Task requirements.
Where the data below shows a picture, leave that picture out and copy the rest exactly.

*** Block opens ***

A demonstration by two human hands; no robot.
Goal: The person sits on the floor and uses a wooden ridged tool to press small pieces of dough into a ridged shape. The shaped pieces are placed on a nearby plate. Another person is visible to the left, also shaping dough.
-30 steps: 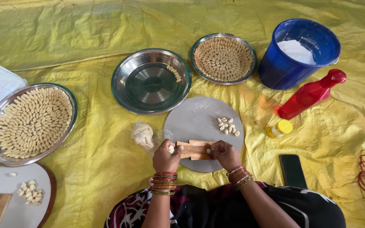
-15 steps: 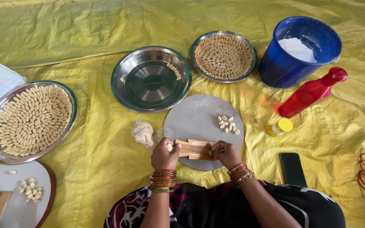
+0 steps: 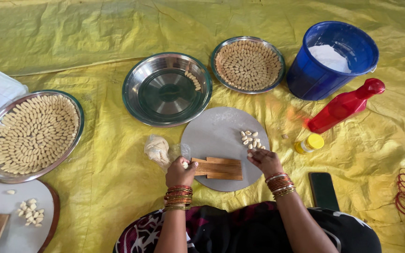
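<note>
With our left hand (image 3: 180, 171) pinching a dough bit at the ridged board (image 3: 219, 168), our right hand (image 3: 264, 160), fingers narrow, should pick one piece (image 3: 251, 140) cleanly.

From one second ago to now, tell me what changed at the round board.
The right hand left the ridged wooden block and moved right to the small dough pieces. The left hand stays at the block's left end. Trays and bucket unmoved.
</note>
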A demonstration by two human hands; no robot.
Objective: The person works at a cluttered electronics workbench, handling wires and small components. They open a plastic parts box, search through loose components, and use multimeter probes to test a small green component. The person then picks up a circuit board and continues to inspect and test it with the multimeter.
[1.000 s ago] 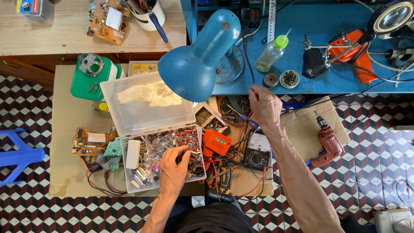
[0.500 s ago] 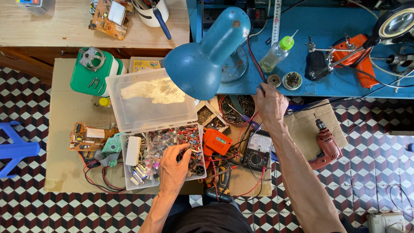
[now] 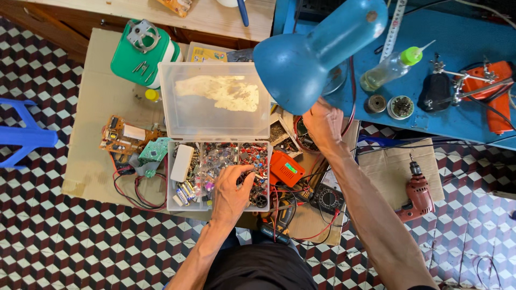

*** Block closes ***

Answer below.
A demonstration by two human hands; no robot.
Goal: The person sits on the floor and uses a wooden ridged tool to press small pieces of dough into a ridged shape. The shaped pieces are placed on a nearby plate. Another person is visible to the left, also shaping dough.
-30 steps: 
-15 steps: 
+0 steps: 
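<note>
With our left hand (image 3: 180, 171) pinching a dough bit at the ridged board (image 3: 219, 168), our right hand (image 3: 264, 160), fingers narrow, should pick one piece (image 3: 251, 140) cleanly.

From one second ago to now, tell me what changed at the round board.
The right hand left the ridged wooden block and moved right to the small dough pieces. The left hand stays at the block's left end. Trays and bucket unmoved.
</note>
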A demonstration by two human hands; no robot.
Objective: The person works at a cluttered electronics workbench, handling wires and small components. They open a plastic parts box, search through loose components, and use multimeter probes to test a small green component. The person then picks up a circuit board and continues to inspect and test it with the multimeter.
[1.000 s ago] 
[0.500 s ago] 
[now] 

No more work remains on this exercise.